The harvest forecast for the nation's corn and soybean crop doesn't look good, the U.S. Department of Agriculture confirmed today, but Minnesota is managing to buck the trend.
Corn and soybean production nationwide are down, 13 percent and 12 percent, respectively, from last year, both largely a result of widespread drought and extreme temperatures. The forecast is more optimistic in Minnesota, as the state's farmers are expected to produce slightly more corn than last year.
A drought is crippling corn fields across the country, but Minnesota is projected for a slightly larger production of 1.27 billion bushels, compared to 1.2 billion in 2011. It helped that farmers planted more acres of corn this year.

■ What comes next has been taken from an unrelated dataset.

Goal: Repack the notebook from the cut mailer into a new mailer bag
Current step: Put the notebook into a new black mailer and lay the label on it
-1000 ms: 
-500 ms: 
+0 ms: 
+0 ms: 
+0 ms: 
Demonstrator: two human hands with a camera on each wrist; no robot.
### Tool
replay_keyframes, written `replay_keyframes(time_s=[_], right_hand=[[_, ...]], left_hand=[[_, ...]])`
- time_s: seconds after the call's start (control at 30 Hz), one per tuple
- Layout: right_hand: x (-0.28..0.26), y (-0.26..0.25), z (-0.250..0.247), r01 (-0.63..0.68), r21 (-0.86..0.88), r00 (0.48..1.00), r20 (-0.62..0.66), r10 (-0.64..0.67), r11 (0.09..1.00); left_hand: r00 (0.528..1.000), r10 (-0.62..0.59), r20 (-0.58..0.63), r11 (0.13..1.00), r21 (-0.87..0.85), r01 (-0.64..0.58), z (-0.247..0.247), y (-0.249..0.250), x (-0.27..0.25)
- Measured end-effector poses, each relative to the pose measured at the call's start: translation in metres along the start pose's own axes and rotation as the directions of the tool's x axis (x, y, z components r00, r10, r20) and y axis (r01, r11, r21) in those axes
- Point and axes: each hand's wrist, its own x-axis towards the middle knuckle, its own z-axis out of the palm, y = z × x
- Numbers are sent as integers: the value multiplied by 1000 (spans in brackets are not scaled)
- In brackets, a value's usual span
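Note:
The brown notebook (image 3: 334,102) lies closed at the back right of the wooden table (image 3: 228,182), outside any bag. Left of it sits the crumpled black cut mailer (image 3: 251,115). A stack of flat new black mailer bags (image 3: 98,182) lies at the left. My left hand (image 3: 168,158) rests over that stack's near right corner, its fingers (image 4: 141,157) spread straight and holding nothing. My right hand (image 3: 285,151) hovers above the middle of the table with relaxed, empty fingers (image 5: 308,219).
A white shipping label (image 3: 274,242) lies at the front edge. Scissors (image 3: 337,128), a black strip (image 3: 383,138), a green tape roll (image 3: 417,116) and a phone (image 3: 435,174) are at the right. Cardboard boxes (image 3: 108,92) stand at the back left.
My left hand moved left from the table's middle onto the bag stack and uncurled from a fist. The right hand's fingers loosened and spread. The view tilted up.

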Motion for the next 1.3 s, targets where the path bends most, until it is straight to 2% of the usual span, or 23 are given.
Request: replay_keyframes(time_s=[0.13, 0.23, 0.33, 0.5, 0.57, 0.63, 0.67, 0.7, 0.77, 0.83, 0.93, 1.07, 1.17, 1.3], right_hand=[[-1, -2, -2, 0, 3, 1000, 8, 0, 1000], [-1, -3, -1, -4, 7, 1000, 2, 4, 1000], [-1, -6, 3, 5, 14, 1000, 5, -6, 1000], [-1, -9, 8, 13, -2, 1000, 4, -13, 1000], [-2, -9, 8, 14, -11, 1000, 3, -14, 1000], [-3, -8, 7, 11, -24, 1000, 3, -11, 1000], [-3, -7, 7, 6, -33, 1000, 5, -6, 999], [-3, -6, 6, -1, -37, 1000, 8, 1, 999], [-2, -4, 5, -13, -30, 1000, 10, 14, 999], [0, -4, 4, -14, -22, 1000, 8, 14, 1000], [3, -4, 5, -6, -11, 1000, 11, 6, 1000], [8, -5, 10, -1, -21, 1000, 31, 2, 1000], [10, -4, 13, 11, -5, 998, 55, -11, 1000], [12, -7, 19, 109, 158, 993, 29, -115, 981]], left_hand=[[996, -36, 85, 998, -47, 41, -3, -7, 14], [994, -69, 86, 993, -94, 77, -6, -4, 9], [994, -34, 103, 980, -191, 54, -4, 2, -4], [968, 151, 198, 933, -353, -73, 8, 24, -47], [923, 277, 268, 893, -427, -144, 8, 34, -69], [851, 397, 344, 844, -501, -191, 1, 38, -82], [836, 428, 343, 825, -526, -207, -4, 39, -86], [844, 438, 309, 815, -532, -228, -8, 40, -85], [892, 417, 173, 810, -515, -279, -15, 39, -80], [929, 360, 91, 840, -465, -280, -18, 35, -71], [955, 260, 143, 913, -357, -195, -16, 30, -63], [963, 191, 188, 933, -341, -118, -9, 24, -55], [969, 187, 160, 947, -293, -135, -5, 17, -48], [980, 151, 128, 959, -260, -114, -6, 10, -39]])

"Minnesota is the garden spot as far as the Corn Belt goes," said Chris Nagel, a market analyst with Northstar Commodity in Minneapolis. He estimates about two-thirds of Minnesota's corn production this year is in good condition.

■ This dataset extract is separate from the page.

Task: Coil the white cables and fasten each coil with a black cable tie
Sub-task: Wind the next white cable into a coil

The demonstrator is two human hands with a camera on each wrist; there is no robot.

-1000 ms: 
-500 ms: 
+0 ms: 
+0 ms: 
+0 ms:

"I don't think there's any other part of the Corn Belt that's going to do as well as Minnesota is going to do," Nagel said. "To have a yield comparable to last year, that's a pretty good accomplishment with all the heat that we've dealt with."
The USDA estimates the average corn yield in Minnesota at 155 bushels an acre — one bushel less per acre than last year.
But more corn planted this year means more overall production, Nagel said.
"The price was good enough in the spring that it made sense for farmers to plant a higher percentage of corn versus soybeans," Nagel said. "We should be able to harvest a pretty good percentage of the acres that were planted and based on the prices last spring we planted a lot of acres."
Drought has pushed the price of corn up nearly 40 percent in the last two months, from about $5.50 to more than $8 a bushel, and that is likely to translate into solid profit for many Minnesota corn farmers like Michael Zabel.
Zabel, 45, grows corn and other crops on his family's 900-acre farm near Plainview. His farm has been free of drought and he expects this year to produce 180 bushels an acre.
"It's a long time before we actually have the corn in the bin, but based on what our yields look to be and based on what the prices look to be into this coming marketing year, it should be a very good year for us," Zabel said.
With significant drops in corn production forecast for Illinois, Indiana and Iowa, what is less clear is how the national drought will affect food prices.
U.S. Agriculture Secretary Tom Vilsack told the Associated Press Americans shouldn't see immediate increases to food prices because of the drought, but the U.N. Food and Agriculture Organization attributed a rise of 6 percent in food prices to bad weather in the U.S., Russia and Brazil.